日本郵政の本社移転で試された、BIMによるオフィスビルのファシリティマネジメント:BIMの可能性「BIM×FM」(3/3 ページ)
日本郵政グループ本社は2018年9月、霞が関から、大正時代から遁信省があったゆかりのある大手町へと、50年ぶりに本社機能を移転した。グループ社員6000人が一度に移転する一大プロジェクトで、最近のBIM(Building Information Modeling)のトレンドとなっているBIMモデルを活用したFM(ファシリティマネジメント)も試みられた。
建築ピボットの「i-ARM」で非常時の避難誘導計画を策定
BIMモデルと情報モデルの統合で、「建物取り扱い説明書」や「避難計画説明書」といった施設の運用マニュアルを図解で資料作成することも実現。

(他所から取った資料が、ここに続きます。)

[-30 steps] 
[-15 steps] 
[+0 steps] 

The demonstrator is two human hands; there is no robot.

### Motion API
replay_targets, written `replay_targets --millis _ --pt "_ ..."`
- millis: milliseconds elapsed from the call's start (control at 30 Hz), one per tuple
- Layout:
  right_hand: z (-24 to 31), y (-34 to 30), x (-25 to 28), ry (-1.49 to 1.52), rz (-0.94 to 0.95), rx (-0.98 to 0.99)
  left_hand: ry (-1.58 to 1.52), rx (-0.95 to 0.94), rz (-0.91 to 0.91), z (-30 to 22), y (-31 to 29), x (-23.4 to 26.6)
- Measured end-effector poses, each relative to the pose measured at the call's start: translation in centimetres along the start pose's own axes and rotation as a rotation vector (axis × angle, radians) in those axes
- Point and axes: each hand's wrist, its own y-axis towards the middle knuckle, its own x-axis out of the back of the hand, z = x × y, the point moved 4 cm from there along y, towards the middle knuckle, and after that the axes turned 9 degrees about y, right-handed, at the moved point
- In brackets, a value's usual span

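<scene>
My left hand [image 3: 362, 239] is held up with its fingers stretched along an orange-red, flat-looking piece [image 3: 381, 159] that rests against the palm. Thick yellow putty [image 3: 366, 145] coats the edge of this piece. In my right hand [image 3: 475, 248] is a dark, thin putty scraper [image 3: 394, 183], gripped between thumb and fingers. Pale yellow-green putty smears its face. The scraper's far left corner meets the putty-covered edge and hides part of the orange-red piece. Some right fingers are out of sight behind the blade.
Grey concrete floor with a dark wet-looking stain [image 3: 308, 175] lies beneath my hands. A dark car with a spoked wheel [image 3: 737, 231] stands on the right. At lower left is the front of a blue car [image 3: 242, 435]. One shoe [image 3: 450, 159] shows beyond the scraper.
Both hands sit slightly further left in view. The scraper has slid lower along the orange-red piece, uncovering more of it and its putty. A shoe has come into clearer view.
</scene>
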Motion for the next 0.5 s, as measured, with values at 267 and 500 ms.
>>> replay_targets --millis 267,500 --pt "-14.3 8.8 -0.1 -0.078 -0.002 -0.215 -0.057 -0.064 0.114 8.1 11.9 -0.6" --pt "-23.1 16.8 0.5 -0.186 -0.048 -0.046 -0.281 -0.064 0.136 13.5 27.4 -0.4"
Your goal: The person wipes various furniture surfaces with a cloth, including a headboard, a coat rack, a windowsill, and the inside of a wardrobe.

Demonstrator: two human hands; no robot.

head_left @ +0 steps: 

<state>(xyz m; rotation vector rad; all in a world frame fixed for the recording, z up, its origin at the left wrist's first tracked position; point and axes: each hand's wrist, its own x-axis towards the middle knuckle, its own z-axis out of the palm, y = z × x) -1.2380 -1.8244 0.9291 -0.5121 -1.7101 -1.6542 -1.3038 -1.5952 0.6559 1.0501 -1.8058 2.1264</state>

火災などの災害時の避難計画は、BIMモデルをベースに、建築ピボットの建築設計プラットフォーム「i-ARM(アイアーム)」に連携した専用ソフト「避難検証法連携」で、法令に基づく煙流動性状や避難行動の予測による避難安全の検証(ルートB)を行った。
オフィスのレイアウト変更や間仕切り変更は、頻繁にかわるため、安全な避難ルートの検討は難しいとされていた。BIMモデルを用いることで、3Dアニメーションにより、総務の素人でも避難路などを検討することが可能になった。
今後の展開として、斎藤氏は「BIMモデルと台帳を連携させ、延べ6万m2あるオフィス内の全ての鍵を管理することも試みている。BIMモデル上のキーボックスに、個人キー、サブキー、マスターキーの管理データを関連させ、鍵の持ち出し把握を行っている。現在は、ビル空調もWeb上で状況確認でき、トイレの混雑具合もポータルサイトから閲覧できるシステムを運用している」。
将来的にはFMモデルにより、「これからの修繕・維持コストを予測できるようにしていきたい。そうすればコストが空いた分、人材をクリエイティブな方面へ利用することもできるようになる。ITを有効活用することで、人手不足や少子高齢化などといった国内の閉塞感を解決して、いかに生産性につなげていくかが重要となるだろう」と提言した。